Finding the assisted assembly. In the results directory, there will be files reads.assembly.fasta and reads.assembly.trusted.txt. The first is the assembly of the sample genome in fasta format, and the second is a human-readable fasta-style ‘vecbitvector’ showing which bases on the assembly are ‘trusted’.
Finding the differences. Inside the results directory is a file reads.VAAL4.K28.out, containing the list of all observed differences (SNPs or indels) between the sample genome and the related genome. Composite events are decomposed into their constituent SNPs and indels. There are two header lines, followed by one line per difference, followed by summary statistics. A difference line for a SNP looks like
0 20895 left=TGGATCAGACCTTTAGCAGC sample=C ref=G right=TGACGGTCCACGATCGGTTG
which is interpreted as follows: on zero-based reference contig 0, at zero-based position 20895, the sample shows C but the reference shows G. The ‘left’ and ‘right’ arguments specify 20 flanking bases on each side, which may be used as a sanity check on coordinates. For a two-base insertion in the sample, one might see instead
0 2352451 left=GACCTGGCGAATCGCCTCTT sample=CG ref= right=TTTGTCTCCGGCCTTTTCGC
indicating that CG is inserted at the given position. For deletions, ‘sample’ is empty but ‘ref’ is not.

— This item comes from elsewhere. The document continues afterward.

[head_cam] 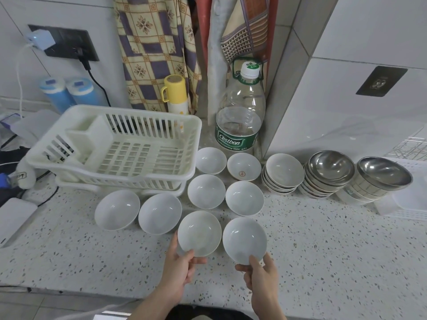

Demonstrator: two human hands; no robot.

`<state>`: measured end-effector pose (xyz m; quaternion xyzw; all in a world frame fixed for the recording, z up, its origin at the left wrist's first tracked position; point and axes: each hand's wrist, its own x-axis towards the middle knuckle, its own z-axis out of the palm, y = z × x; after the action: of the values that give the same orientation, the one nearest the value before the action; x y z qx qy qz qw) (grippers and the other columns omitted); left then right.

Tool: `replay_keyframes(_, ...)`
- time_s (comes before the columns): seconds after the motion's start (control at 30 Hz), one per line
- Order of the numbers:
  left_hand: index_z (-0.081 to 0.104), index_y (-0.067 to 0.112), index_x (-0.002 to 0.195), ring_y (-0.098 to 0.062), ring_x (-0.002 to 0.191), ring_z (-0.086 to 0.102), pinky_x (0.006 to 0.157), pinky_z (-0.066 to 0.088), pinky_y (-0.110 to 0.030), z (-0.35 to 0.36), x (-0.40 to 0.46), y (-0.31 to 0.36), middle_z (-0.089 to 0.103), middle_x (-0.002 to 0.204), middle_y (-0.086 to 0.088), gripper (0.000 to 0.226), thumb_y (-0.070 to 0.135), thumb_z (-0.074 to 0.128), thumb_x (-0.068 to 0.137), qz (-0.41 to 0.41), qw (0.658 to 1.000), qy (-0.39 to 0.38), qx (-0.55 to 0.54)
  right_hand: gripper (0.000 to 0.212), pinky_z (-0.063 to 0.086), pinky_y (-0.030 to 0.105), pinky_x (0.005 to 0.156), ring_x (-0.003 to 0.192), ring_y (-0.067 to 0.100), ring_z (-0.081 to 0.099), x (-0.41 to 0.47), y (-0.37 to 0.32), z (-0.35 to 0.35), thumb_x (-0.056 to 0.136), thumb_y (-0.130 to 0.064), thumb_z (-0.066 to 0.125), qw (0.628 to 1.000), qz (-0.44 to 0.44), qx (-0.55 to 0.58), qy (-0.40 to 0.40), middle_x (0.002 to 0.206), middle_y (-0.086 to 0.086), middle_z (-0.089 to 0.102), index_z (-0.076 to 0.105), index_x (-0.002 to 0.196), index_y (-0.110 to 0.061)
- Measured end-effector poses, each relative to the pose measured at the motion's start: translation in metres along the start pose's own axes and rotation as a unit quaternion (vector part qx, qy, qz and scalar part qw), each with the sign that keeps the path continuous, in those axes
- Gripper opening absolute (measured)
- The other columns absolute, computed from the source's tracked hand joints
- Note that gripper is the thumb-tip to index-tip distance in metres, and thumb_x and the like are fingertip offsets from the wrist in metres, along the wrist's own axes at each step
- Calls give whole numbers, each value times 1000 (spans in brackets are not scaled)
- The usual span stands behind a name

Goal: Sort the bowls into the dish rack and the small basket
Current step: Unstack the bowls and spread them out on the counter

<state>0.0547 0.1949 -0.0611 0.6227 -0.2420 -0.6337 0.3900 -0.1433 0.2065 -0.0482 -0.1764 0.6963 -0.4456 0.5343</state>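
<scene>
Your left hand pinches the near rim of one white bowl, your right hand pinches the rim of its neighbour bowl; fingers clenched on both, both bowls at the front of the desk. Pickup step, by the look of it: the dish rack holds no bowls, six more white bowls sit loose, stacks wait at right. Next, carry both up and left over the loose bowls into the rack without clipping rims.

White tiled walls, speckled terrazzo counter, patterned cloths hanging in the corner.
</scene>
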Motion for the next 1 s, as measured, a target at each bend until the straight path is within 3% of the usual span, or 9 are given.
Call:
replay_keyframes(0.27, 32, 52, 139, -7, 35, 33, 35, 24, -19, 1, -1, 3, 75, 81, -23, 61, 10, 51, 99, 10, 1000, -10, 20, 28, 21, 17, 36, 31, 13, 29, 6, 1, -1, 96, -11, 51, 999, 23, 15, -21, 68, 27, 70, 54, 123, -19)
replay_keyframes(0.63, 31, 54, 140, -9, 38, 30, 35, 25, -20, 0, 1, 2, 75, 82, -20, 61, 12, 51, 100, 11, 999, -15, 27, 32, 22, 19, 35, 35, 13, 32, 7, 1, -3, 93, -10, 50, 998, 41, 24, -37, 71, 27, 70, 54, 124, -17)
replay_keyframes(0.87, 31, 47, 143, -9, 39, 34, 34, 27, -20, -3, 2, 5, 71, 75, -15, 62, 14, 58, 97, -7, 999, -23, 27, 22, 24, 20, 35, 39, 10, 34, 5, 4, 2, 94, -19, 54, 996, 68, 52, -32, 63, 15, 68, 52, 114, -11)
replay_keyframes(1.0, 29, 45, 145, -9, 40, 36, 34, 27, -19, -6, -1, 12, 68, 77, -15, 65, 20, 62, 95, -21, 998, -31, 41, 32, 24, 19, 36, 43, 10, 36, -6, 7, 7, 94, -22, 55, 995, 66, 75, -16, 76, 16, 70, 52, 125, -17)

Alternatively, the file reads.VAAL4.K28.compound.assembly exhibits all polymorphisms, sorted into groups, with composite events grouped together.

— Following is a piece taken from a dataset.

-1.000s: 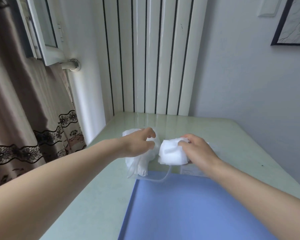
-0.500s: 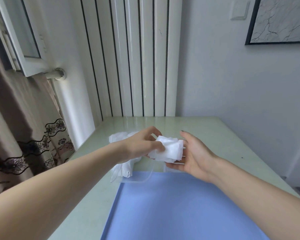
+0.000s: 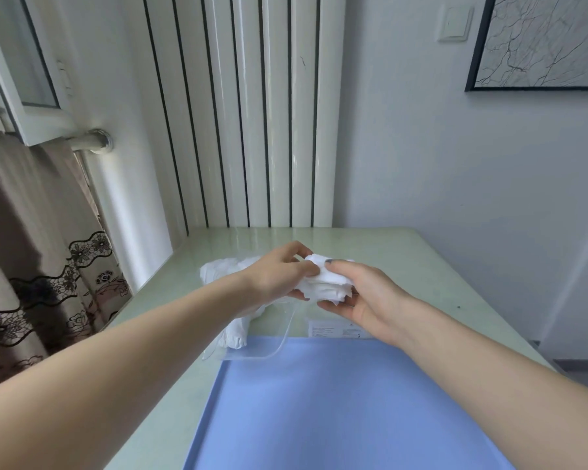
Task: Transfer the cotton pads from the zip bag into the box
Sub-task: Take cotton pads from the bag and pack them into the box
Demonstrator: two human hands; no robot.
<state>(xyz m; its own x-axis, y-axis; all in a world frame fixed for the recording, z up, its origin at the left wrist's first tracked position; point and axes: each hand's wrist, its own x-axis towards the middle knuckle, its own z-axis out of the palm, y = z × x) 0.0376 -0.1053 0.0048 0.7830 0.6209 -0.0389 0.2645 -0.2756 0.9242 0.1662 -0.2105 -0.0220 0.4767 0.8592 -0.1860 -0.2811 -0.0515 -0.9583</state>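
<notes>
A bunch of white cotton pads [image 3: 323, 286] is held above the table between both hands. My left hand [image 3: 279, 274] pinches the bunch from the left and top. My right hand [image 3: 364, 296] cups it from below and the right, thumb on top. Under the hands lies a clear plastic box [image 3: 282, 337] with a paper label, its edge curving at the mat's far end. A white zip bag [image 3: 231, 276] with more pads lies behind my left forearm, partly hidden.
A blue mat [image 3: 336, 412] covers the near part of the pale green table [image 3: 421, 266]. A white ribbed radiator stands behind, a brown curtain [image 3: 31, 249] hangs at left, and a wall runs along the right.
The bunch of pads has risen off the table. My left hand left the bag and took hold of the bunch; my right hand turned palm up beneath it.
</notes>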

Finding bases that are not different: Inside the results directory is a file reads.VAAL4.K28.nonpolymorphic.bitvector. This is a binary file with one bit per base on the reference, stored as a ‘vecbitvector’ object (defined in the codebase). A bit is ‘on’ if the corresponding base in the sample appears to agree with the corresponding base in the reference. Note that if there is an insertion in the sample, the surrounding bits in the reference may still be on. In addition, for compound events, bases internal to the compound event will not be recording as agreeing with the reference.
Comparison to truth data: If you specified the TRUE_REF argument, there will be a file reads.VAAL4.K28.compound.truepoly, providing a list of all ‘callable’ polymorphisms, in the same format as the compound.assembly file, a file reads.VAAL4.K28.compound.events, listing all missed compound events and false positive calls, and a file reads.VAAL4.K28.compound.subevents containing some summary statistics.

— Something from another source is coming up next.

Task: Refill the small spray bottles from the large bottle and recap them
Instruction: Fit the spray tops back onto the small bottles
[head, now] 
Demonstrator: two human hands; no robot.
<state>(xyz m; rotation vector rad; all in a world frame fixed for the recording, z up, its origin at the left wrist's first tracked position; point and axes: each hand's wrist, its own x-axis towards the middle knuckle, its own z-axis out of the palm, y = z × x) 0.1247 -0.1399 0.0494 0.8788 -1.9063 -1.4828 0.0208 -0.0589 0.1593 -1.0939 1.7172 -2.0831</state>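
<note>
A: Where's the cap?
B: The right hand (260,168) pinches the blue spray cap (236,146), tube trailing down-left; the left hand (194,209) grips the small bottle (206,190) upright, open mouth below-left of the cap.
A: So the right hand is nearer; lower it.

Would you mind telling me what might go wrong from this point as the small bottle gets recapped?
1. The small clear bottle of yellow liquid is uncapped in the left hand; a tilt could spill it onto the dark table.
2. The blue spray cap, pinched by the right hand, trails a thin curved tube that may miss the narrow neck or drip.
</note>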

Comparing two assemblies: If you have sequenced two samples, for which you have a common reference sequence, you can compare them using
TruePoly REFA=reads1.assembly.fastb TRUSTEDA=reads1.assembly.trusted
where the reads... arguments are full paths of files in the results directories for the two samples. The coordinates of the polymorphisms will be on the sample 2 assembly. Composite events are decomposed into their constituent SNPs and indels.